The scientist’s investigation covers issues in Speech recognition, Artificial neural network, Artificial intelligence, Time delay neural network and Hidden Markov model. His Speech recognition research includes elements of Mixture model, Convolutional neural network, Pattern recognition and Deep learning. Abdel-rahman Mohamed works mostly in the field of Mixture model, limiting it down to topics relating to Margin and, in certain cases, State, as a part of the same area of interest.
His work on Feature extraction as part of general Pattern recognition study is frequently linked to Generative model, therefore connecting diverse disciplines of science. His research ties Acoustic model and Time delay neural network together. His TIMIT research incorporates themes from Recurrent neural network, Machine learning and Word error rate.
Abdel-rahman Mohamed focuses on Artificial intelligence, Speech recognition, Artificial neural network, Pattern recognition and Machine learning. His research on Artificial intelligence frequently links to adjacent areas such as Natural language processing. His Speech recognition research is multidisciplinary, relying on both Time delay neural network, Recurrent neural network and Convolutional neural network.
His research integrates issues of Acoustic model, Test set, Phrase and Benchmark in his study of Recurrent neural network. His biological study spans a wide range of topics, including Program synthesis, Set, Hidden Markov model and Spectrogram. His work in Hidden Markov model tackles topics such as Mixture model which are related to areas like Feature vector.
His primary areas of investigation include Speech recognition, Feature learning, Artificial intelligence, Reduction and Semi-supervised learning. His Speech recognition research includes themes of Embedding, Transformer and Machine translation. He has researched Transformer in several fields, including Language model, Artificial neural network, Recurrent neural network and Training set.
His Feature learning research is multidisciplinary, incorporating perspectives in Speech processing and Benchmark. His Speech processing study combines topics from a wide range of disciplines, such as Word error rate, Machine learning, Deep learning, Adaptation and Cross lingual.

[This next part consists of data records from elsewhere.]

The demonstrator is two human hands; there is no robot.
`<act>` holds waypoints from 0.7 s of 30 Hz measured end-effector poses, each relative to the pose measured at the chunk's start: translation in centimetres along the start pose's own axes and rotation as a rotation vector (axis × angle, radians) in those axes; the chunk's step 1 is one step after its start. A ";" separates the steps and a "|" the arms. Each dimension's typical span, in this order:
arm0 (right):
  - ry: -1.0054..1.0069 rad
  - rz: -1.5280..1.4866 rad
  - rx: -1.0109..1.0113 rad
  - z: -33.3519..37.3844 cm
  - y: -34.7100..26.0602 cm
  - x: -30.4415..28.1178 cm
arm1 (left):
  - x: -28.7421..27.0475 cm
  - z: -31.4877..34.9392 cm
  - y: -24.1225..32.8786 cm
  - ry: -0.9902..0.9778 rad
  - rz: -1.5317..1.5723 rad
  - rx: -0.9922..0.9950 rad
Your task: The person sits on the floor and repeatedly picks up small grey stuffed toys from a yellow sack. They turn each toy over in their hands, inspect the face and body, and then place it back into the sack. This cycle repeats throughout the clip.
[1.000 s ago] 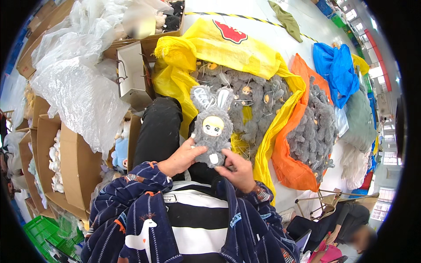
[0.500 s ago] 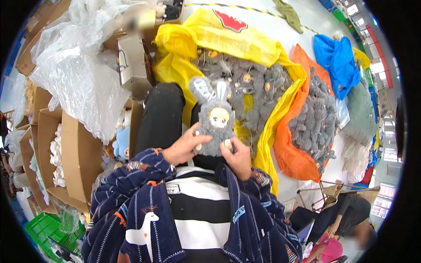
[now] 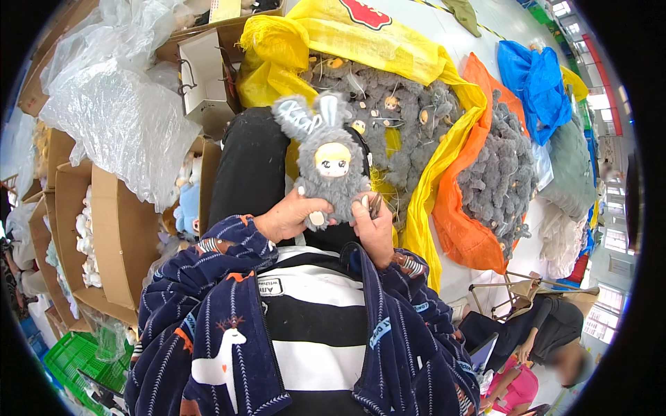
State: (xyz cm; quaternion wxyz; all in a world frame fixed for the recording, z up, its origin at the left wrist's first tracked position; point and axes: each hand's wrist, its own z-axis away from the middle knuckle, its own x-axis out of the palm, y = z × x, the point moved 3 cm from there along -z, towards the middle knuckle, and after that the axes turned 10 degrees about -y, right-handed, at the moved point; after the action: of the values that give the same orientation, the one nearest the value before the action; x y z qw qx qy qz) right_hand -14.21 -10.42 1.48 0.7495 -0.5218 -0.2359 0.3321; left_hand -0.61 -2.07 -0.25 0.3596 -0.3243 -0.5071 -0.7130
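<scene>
A fluffy grey plush doll (image 3: 326, 182) with long bunny ears, a yellow fringe and a pale face is held upright above my lap, its face toward me. My left hand (image 3: 295, 212) is closed on its lower left side, the thumb lying across the body near a cream foot (image 3: 317, 218). At the lower right, my right hand (image 3: 373, 225) pinches the doll's edge. A small dark, metal-looking piece (image 3: 375, 205) shows between the right fingers; its kind is unclear. The doll's back and the fingers behind it are hidden.
Ahead lies an open yellow sack (image 3: 368, 38) of grey plush dolls (image 3: 409, 139); an orange sack (image 3: 451, 229) of grey plush pieces is beside it. Cardboard boxes (image 3: 114, 236) with plush toys and clear plastic sheeting (image 3: 118, 118) stand left. People (image 3: 548, 333) sit at lower right.
The doll has shifted slightly up and left and tilted, its ears now leaning left. My right fingers have turned, and a dark metal-looking piece now shows in them.
</scene>
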 end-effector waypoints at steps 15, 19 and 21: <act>-0.248 -0.359 0.088 0.4 -1.2 1.2 | -1.4 -0.6 0.6 0.229 -0.221 0.330; -0.185 -0.107 -0.025 0.6 -1.6 1.0 | -1.8 -0.8 1.0 0.226 -0.428 0.375; -0.156 -0.050 -0.124 0.4 -1.6 1.0 | -1.5 -0.7 1.4 0.234 -0.419 0.390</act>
State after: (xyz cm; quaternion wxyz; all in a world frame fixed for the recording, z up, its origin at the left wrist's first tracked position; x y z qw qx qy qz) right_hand -13.44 -9.77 3.15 0.7032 -0.5338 -0.3266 0.3375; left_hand 1.26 -2.79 -1.03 0.3160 -0.0531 -0.6454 -0.6934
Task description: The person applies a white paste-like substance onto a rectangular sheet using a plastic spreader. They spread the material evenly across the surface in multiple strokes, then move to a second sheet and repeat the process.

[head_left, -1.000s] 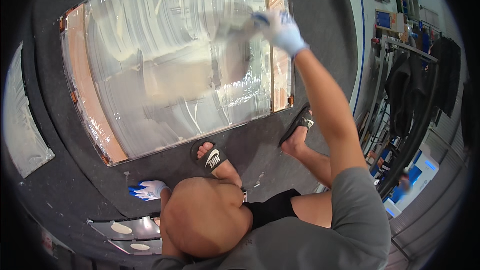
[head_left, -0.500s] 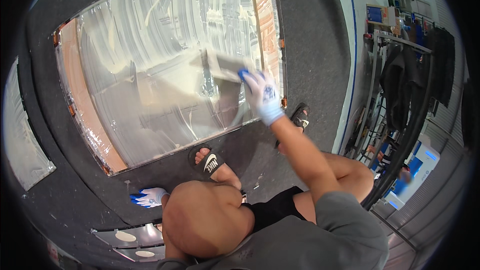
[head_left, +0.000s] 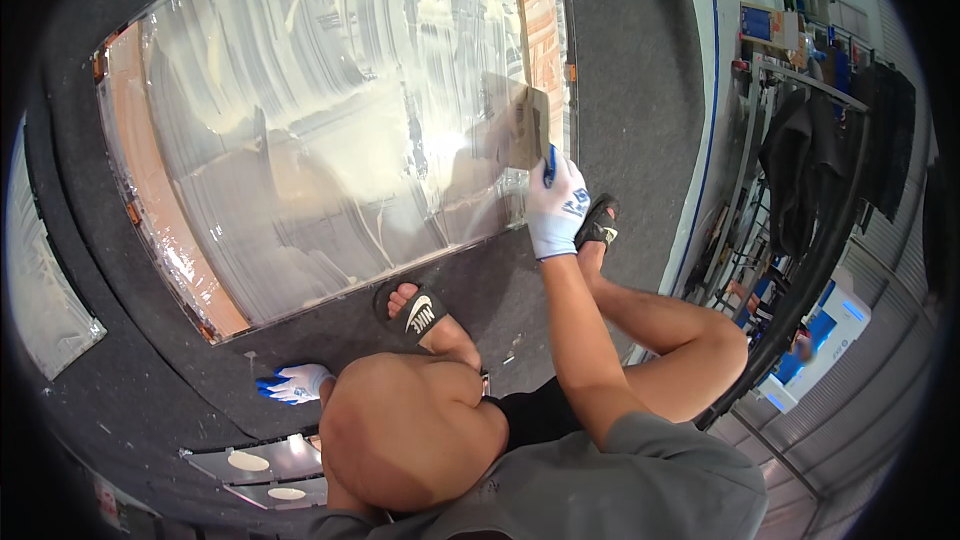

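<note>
My right hand [head_left: 558,202], in a white and blue glove, is closed on a wide flat scraper [head_left: 530,130]. The scraper stands over the right part of a large panel [head_left: 330,130], close to the strip along its right side. Cream-coloured paste lies streaked over the panel, thick in places and thinly smeared in others. Down on the dark floor, left of my bent knee, my left hand [head_left: 291,383] rests with its gloved fingers stretched out and holds nothing. What part of the scraper's handle is inside my fist is hidden.
Peach strips [head_left: 160,180] run along the panel's sides, with orange clips at its edge. My sandalled feet are close to its near edge. Another coated panel [head_left: 50,290] lies far left. Metal pieces [head_left: 255,462] lie behind my left hand; a metal rack [head_left: 745,160] stands right.
My right hand has swept the scraper rightward across the panel to near its right strip. The panel sits slightly higher in the view. My left hand stays on the floor.
</note>
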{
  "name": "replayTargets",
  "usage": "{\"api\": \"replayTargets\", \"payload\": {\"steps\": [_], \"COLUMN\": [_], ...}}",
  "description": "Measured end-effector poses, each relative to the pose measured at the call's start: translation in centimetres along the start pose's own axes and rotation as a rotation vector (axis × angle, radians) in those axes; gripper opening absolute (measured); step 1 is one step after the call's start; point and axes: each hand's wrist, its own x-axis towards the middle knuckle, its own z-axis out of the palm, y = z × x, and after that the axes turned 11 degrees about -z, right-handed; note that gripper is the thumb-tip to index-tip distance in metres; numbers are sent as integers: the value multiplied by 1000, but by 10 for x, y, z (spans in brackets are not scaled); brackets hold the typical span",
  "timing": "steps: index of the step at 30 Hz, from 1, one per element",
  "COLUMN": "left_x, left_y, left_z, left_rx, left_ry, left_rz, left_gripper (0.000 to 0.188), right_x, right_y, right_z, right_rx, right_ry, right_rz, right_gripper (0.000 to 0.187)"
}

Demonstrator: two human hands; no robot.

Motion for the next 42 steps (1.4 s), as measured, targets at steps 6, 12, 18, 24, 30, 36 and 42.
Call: {"api": "replayTargets", "payload": {"steps": [6, 12, 18, 24, 30, 36, 42], "left_x": [12, 16, 17, 15, 10, -12, -56], "left_y": [9, 17, 9, 6, 1, -4, -17], "left_z": [6, 4, 5, 9, 11, 23, 42], "left_rx": [25, -3, 1, 8, 7, -11, -32], "left_ry": [-89, -30, 0, 36, 99, 149, 213], "left_rz": [5, -79, -79, -92, -108, -121, -194], "left_gripper": [11, 11, 14, 19, 24, 29, 34], "right_x": [-17, 8, 39, -7, 68, 97, 63], "right_y": [-47, -33, -23, -90, -49, -53, -89], "right_z": [10, -6, 27, 24, 13, 46, 25], "right_rx": [113, 89, -30, 197, 77, -31, 188], "right_ry": [-121, 28, 19, -143, 17, -117, -132], "right_rz": [-211, -253, -229, -441, -385, -298, -523], "right_gripper": [39, 38, 32, 46, 45, 39, 49]}}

His research on Artificial intelligence focuses in particular on Representation.
His primary scientific interests are in Speech recognition, Natural language processing, Artificial intelligence, Self supervised learning and Artificial neural network. His research in Speech recognition intersects with topics in Scheme, Automatic summarization and Machine translation. Particularly relevant to Recurrent neural network is his body of work in Artificial neural network.
This overview was generated by a machine learning system which analysed the scientist’s body of work. If you have any feedback, you can contact us here.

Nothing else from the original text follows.